Es verging nur wenig Zeit nach der Rückkehr in die Heimat, bis an der Sternwarte weitergearbeitet wurde. Am 19. und 20.11. bauten einige Fachgruppenmitglieder die Treppe an und verlegten den Estrich für die Decke, wofür neun Säcke Zement verarbeitet wurden. Über mehrere Tage wurde außerdem die Verschalung am Sockel abgebaut. Obwohl die Sternwarte noch lange nicht fertiggestellt war, konnte man schon erste Rundumaufnahmen machen, zumal bei der Gelegenheit die ungeliebte Zierpflanzen-Beleuchtung nicht aktiv war. Als entspannend konnte man dagegen die Fachgruppentreffen im Humboldt-Klub ansehen: Schon bei seinem Vortrag im Vorjahr hatte man Peter Rucks dazu „verpflichtet“, wiederzukommen, was am 25.11. auch geschah. Der Sternfreund, der bei Carl Zeiss Jena arbeitete und z.T. auf professionelles Gerät zurückgreifen konnte, sprach erneut über seine Sternfeldfotografien auf Farbfilm und zeigte „brillante Dias“.
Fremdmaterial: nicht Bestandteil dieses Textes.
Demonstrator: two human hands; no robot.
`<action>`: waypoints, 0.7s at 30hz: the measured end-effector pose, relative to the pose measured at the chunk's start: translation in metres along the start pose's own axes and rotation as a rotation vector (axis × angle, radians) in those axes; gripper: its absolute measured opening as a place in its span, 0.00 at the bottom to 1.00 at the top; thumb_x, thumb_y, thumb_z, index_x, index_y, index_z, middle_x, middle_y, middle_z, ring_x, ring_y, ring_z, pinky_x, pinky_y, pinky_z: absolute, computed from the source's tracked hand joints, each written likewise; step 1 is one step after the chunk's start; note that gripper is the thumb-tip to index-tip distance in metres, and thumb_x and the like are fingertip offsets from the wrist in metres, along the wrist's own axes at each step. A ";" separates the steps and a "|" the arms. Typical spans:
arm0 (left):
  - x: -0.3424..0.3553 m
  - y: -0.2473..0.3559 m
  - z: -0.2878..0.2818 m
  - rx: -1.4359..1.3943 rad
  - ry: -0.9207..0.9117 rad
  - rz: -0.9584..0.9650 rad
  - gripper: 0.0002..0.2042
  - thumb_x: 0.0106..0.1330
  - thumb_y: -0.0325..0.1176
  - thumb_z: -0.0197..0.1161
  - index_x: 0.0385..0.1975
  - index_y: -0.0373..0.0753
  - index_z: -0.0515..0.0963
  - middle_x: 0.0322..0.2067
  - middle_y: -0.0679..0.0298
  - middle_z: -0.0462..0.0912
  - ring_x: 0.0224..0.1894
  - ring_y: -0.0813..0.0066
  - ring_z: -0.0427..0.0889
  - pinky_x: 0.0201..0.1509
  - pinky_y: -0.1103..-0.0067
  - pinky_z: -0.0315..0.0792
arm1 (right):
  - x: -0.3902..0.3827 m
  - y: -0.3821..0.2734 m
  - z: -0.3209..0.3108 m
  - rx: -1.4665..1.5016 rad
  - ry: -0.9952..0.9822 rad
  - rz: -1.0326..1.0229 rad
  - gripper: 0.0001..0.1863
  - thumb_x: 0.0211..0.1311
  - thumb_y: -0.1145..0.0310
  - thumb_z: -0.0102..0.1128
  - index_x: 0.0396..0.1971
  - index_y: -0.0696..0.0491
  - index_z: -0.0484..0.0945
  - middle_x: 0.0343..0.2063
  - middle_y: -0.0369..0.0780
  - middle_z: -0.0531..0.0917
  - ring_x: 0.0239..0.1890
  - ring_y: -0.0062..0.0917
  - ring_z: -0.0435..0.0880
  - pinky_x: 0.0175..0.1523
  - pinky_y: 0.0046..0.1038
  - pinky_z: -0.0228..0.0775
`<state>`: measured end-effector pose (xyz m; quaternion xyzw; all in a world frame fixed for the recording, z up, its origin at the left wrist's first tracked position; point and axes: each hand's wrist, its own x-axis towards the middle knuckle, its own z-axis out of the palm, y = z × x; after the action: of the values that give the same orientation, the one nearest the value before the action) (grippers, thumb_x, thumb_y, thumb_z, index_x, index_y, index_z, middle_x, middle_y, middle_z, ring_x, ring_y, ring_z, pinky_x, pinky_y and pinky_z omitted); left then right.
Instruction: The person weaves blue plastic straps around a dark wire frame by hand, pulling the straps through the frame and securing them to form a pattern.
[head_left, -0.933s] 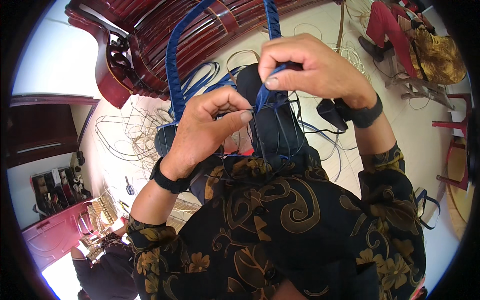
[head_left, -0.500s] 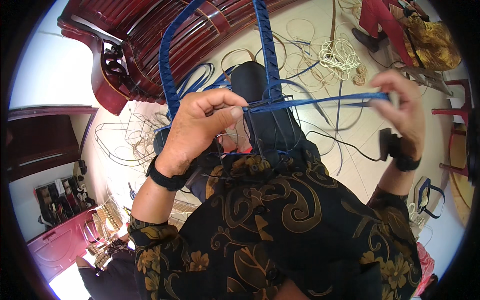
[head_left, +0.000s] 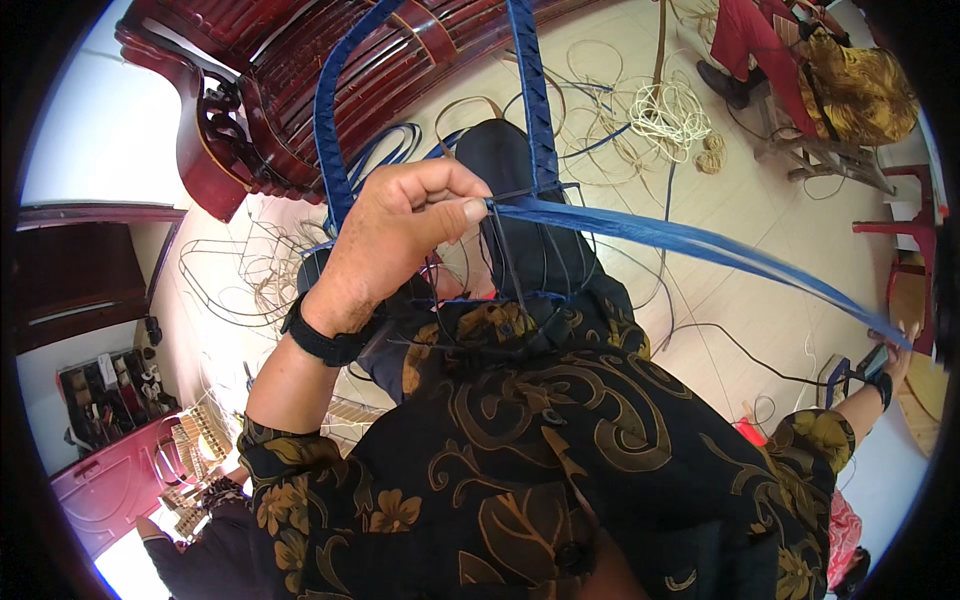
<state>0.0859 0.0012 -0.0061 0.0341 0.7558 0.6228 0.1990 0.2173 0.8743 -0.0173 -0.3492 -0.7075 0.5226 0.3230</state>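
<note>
A long blue strip (head_left: 660, 235) runs taut from the top of a thin dark wire frame (head_left: 555, 255) over my lap out to the far right. My left hand (head_left: 405, 225) pinches the strip between thumb and forefinger where it meets the frame's upper bar. At the strip's other end my right hand (head_left: 903, 350), arm stretched out, grips it near the picture's rim; its fingers show only in part. Two blue wrapped bands (head_left: 540, 110) rise from the frame and run out past the top edge. The frame rests against my dark-trousered legs (head_left: 495, 160).
Ahead on the left stands a dark red wooden bench (head_left: 300, 110). Pale cord (head_left: 668, 118) and loose wire loops (head_left: 262, 275) lie on the tiled floor. Another person's red-trousered leg (head_left: 745, 50) is at the upper right, near a low wooden stool (head_left: 835, 165).
My right hand has swung outward and down to the far right, drawing the blue strip out long and straight. My left hand keeps its pinch at the frame.
</note>
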 end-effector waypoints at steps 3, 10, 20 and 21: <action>0.003 0.001 -0.002 -0.031 -0.031 0.006 0.08 0.68 0.33 0.67 0.39 0.35 0.83 0.29 0.74 0.80 0.30 0.87 0.73 0.36 0.87 0.68 | 0.043 0.025 -0.093 -0.205 0.047 0.088 0.25 0.68 0.64 0.59 0.64 0.54 0.73 0.54 0.37 0.79 0.51 0.23 0.79 0.52 0.22 0.71; 0.012 -0.014 -0.026 -0.166 -0.163 -0.021 0.05 0.67 0.27 0.63 0.38 0.35 0.81 0.26 0.74 0.77 0.29 0.89 0.73 0.34 0.88 0.68 | 0.117 0.029 -0.169 -1.089 -0.307 0.106 0.26 0.62 0.70 0.63 0.61 0.57 0.75 0.50 0.40 0.80 0.50 0.27 0.78 0.53 0.27 0.71; 0.001 0.003 -0.002 0.148 -0.087 0.048 0.05 0.64 0.20 0.63 0.38 0.35 0.76 0.33 0.74 0.79 0.39 0.88 0.75 0.45 0.87 0.68 | -0.264 -0.065 0.346 -0.428 -1.007 -0.589 0.17 0.66 0.76 0.59 0.55 0.55 0.80 0.49 0.39 0.85 0.53 0.24 0.82 0.59 0.25 0.72; -0.001 0.000 -0.001 0.144 -0.055 0.089 0.06 0.65 0.20 0.62 0.39 0.35 0.76 0.34 0.73 0.79 0.39 0.87 0.75 0.45 0.86 0.68 | -0.313 -0.085 0.380 -0.302 -1.088 -0.617 0.14 0.68 0.75 0.59 0.52 0.55 0.82 0.46 0.39 0.87 0.49 0.23 0.84 0.56 0.24 0.74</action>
<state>0.0868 0.0003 -0.0053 0.0991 0.7906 0.5741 0.1888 0.0628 0.4010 -0.0568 0.1437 -0.9039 0.4030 0.0008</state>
Um die Bürgel-Schulsternwarte wurde sich natürlich ebenfalls gekümmert. Am Vormittag des 11.12. gab es dort einen Arbeitseinsatz, ehe Herr Wohlrab sich später seinem eigenen Projekt widmete und die Treppe verlängerte. Der Winter schränkte die Bautätigkeiten keinesfalls ein; auch zum Jahresende führte man Mauerarbeiten an den oberen Wänden (auf eine Höhe von 1,20 m) und den Türen durch. Zwischendurch, am 18.12., fand nachmittags die Weihnachtsfeier statt, wie immer in der Gaststätte auf dem Bierer Berg – im „Jägerzimmer“, was den offiziellen Jahresausklang für die Fachgruppe darstellte.

Vom 25. bis 28.02.1988 fand im sächsischen Radebeul die 10. Zentrale Tagung der Amateurastronomie in der DDR statt. Es lag noch Schnee, als drei Mitglieder aus Schönebeck und Daniel Arndt aus Magdeburg anreisten und ihr Quartier bezogen. Tagungsort war das Klubhaus der Druckmaschinenwerker. Ein umfangreiches Vortragsprogramm für die 230 Teilnehmer war angekündigt, in dem die verschiedenen astronomischen Arbeitskreise (Kometen, Planeten, Meteore) über ihr Schaffen berichteten. Es ging ferner um außerirdisches Leben, Selbstbau im Amateurbereich, Astronomiegeschichte und Volkssternwarten des Kulturbundes. Abends hatte man die Möglichkeit, die Radebeuler Sternwarte „Adolf Diesterweg“ zu besichtigen. Diese Exkursion wurde einen Monat später, im Rahmen einer regulären Zusammenkunft, ausgewertet. Eine besondere Ehre wurde Uwe Wohlrab zuteil: Der Kulturbund hatte eine Reihe von Sternfreunden, die sich im besonderen Maße für amateurastronomische Arbeit einsetzten, für eine Auszeichnung auserkoren. Auch der Schönebecker Fachgruppenleiter war unter den 17 Auserwählten und konnte sie am Eröffnungstag entgegennehmen – Urkunde und „Ehrennadel Silber“ des Kulturbundes.